A case study in database-first spatial design

TL;DR

Property search fails when location names vary but coordinates don't. This case study explores how treating location as geography rather than text solved inconsistent search results in Nigeria's real estate market. The solution uses PostGIS spatial indexing to group properties by physical proximity, ensuring "Sangotedo," "Sangotedo, Ajah," and "sangotedo lagos" all return the same relevant results. The approach is database-first, framework-agnostic, and scales without operational overhead.

Context & Problem

Real Estate Search in Nigeria

Property search in Lagos presents a unique challenge: location names are inconsistent. Not because of poor data entry, but because of how places are actually named and referenced. "Sangotedo" might appear as "Sangotedo, Ajah" in one listing and "sangotedo lagos" in another. These aren't typos. They're legitimate variations reflecting how people actually refer to places.

The inconsistency comes from several factors: informal naming conventions, historical place names that have evolved, and the way neighborhoods are described in conversation. A property agent might list something as "Sangotedo" while another uses "Sangotedo, Ajah" to provide more context. Both are correct. Both refer to the same physical area.

Traditional text-based search treats these as completely different locations. Search for "Sangotedo" and you get one set of results. Search for "Sangotedo, Ajah" and you get a different set, even though the properties might be meters apart. This fragmentation creates real problems.

After researching existing property platforms, I found this issue persists across many websites. The same location name variations that fragment results in one system appear in others. This isn't a problem unique to a single platform. It's a systemic issue with how location search is typically implemented.

User Trust + Discovery Issues

When users search for properties, they expect to see everything relevant to their query. Missing properties because of naming variations erodes trust. Users start questioning whether the platform is comprehensive, whether they're searching correctly, or whether they need to try multiple search terms to find what they're looking for.

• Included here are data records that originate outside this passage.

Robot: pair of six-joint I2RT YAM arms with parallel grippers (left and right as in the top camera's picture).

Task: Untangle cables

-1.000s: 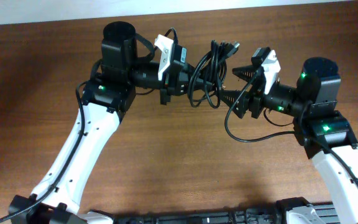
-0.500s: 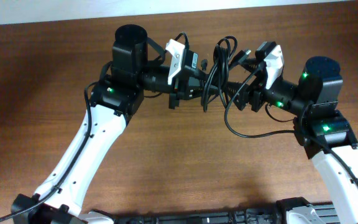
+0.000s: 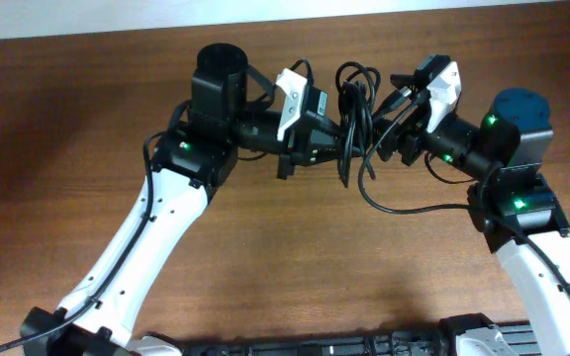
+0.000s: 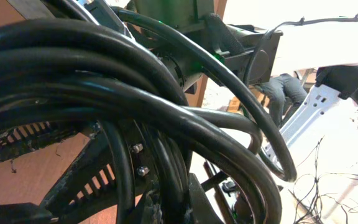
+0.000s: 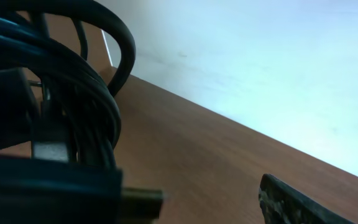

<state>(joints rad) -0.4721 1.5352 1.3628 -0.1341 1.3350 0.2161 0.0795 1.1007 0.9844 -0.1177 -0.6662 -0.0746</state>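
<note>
Spanning everything below me is the brown wooden table (image 3: 285, 257), a pale wall (image 5: 260, 62) behind it. My left gripper (image 3: 336, 143) is clamped tight on the cables (image 3: 352, 104), held up off the wood; my right gripper (image 3: 380, 132) gapes wide just beside them.

This looks like a robotics lab to me: my white left arm (image 3: 137, 242) and right arm (image 3: 547, 272) rise from the near side of a brown wood-grain counter (image 3: 57, 148), whose far edge meets a plain white wall (image 5: 260, 62). Beyond the counter, my left wrist camera shows a seated person (image 4: 286, 93) in jeans. To the right of them, loose wires (image 4: 319, 186) lie strewn across a pale floor (image 4: 347, 155), the clutter of a working test room rather than a home.
</note>
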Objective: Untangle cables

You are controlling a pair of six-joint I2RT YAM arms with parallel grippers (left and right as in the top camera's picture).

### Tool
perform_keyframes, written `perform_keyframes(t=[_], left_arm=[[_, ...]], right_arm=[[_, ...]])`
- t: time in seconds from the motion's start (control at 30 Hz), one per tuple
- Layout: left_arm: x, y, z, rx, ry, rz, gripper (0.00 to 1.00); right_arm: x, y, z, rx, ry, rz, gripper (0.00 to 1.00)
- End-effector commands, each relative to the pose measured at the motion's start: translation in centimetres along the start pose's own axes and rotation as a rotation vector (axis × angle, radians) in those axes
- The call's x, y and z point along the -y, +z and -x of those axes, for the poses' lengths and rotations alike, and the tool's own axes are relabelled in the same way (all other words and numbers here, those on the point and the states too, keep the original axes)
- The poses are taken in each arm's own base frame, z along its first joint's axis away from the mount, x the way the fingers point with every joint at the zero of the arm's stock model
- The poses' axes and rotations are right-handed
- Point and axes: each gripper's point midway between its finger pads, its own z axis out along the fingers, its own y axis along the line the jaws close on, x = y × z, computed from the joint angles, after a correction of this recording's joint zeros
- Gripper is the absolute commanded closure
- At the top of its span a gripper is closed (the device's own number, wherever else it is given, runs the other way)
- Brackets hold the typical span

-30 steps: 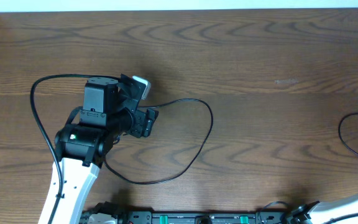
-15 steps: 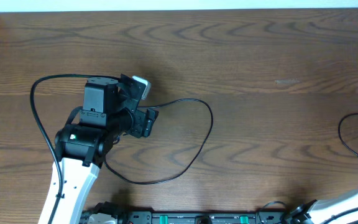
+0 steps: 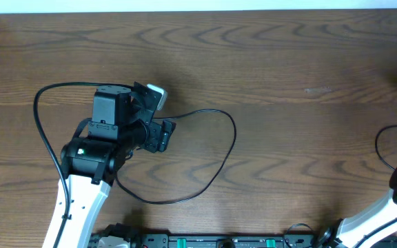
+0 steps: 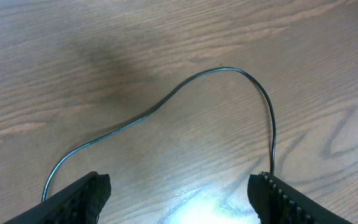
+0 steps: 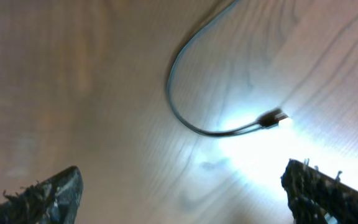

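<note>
Release: R fingers (image 5: 48, 193) just sprang wide, plug-tipped cable (image 5: 171, 93) lies on tabletop (image 5: 73, 74); L fingers (image 4: 79, 199) open, empty, over black cable loop (image 4: 229, 70). Cables apart, prob. done.

The left tool (image 4: 179, 198) hovers, jaws parted; the right tool (image 5: 185, 193) hovers, jaws spread wide.
</note>
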Motion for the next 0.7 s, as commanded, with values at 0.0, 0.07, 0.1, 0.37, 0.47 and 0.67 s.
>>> perform_keyframes(t=[0.0, 0.07, 0.1, 0.37, 0.47, 0.67], left_arm=[[0.1, -0.2, 0.2, 0.006, -0.001, -0.008, 0.23], [0.1, -0.2, 0.2, 0.006, 0.000, -0.008, 0.24], [0.1, -0.2, 0.2, 0.006, 0.000, -0.008, 0.23], [0.1, -0.2, 0.2, 0.006, 0.000, -0.007, 0.24], [0.1, -0.2, 0.2, 0.006, 0.000, -0.008, 0.24], [0.1, -0.2, 0.2, 0.006, 0.000, -0.008, 0.23]], right_arm=[[1.4, 3.2, -1.3, -0.034, -0.189, -0.121, 0.02], [1.4, 5.2, -2.4, -0.065, -0.250, -0.122, 0.03], [1.3, 6.1, -3.0, -0.081, -0.276, -0.113, 0.03], [2.0, 11.4, -7.8, -0.204, -0.375, -0.091, 0.09], [1.9, 12.6, -8.6, -0.215, -0.380, -0.077, 0.13], [1.6, 13.5, -9.1, -0.213, -0.364, -0.050, 0.42]])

For property agents, this creates an uneven playing field. Properties listed with more common or standardized names get more visibility. Properties with less conventional naming get buried. This isn't just about fairness. It's about ensuring all legitimate listings get discovered.

The business impact is straightforward: reduced conversion rates, frustrated users, and agents who feel the system doesn't work for them. This isn't a technical curiosity. It's a real business problem that affects revenue and user satisfaction.

Constraints

Existing Stack (Django)

The solution needed to work within an existing Django infrastructure. This wasn't a greenfield project where we could choose the perfect stack. We had to integrate with what was already there, consider team familiarity, and ensure the solution could be maintained by developers who might not have deep PostGIS experience.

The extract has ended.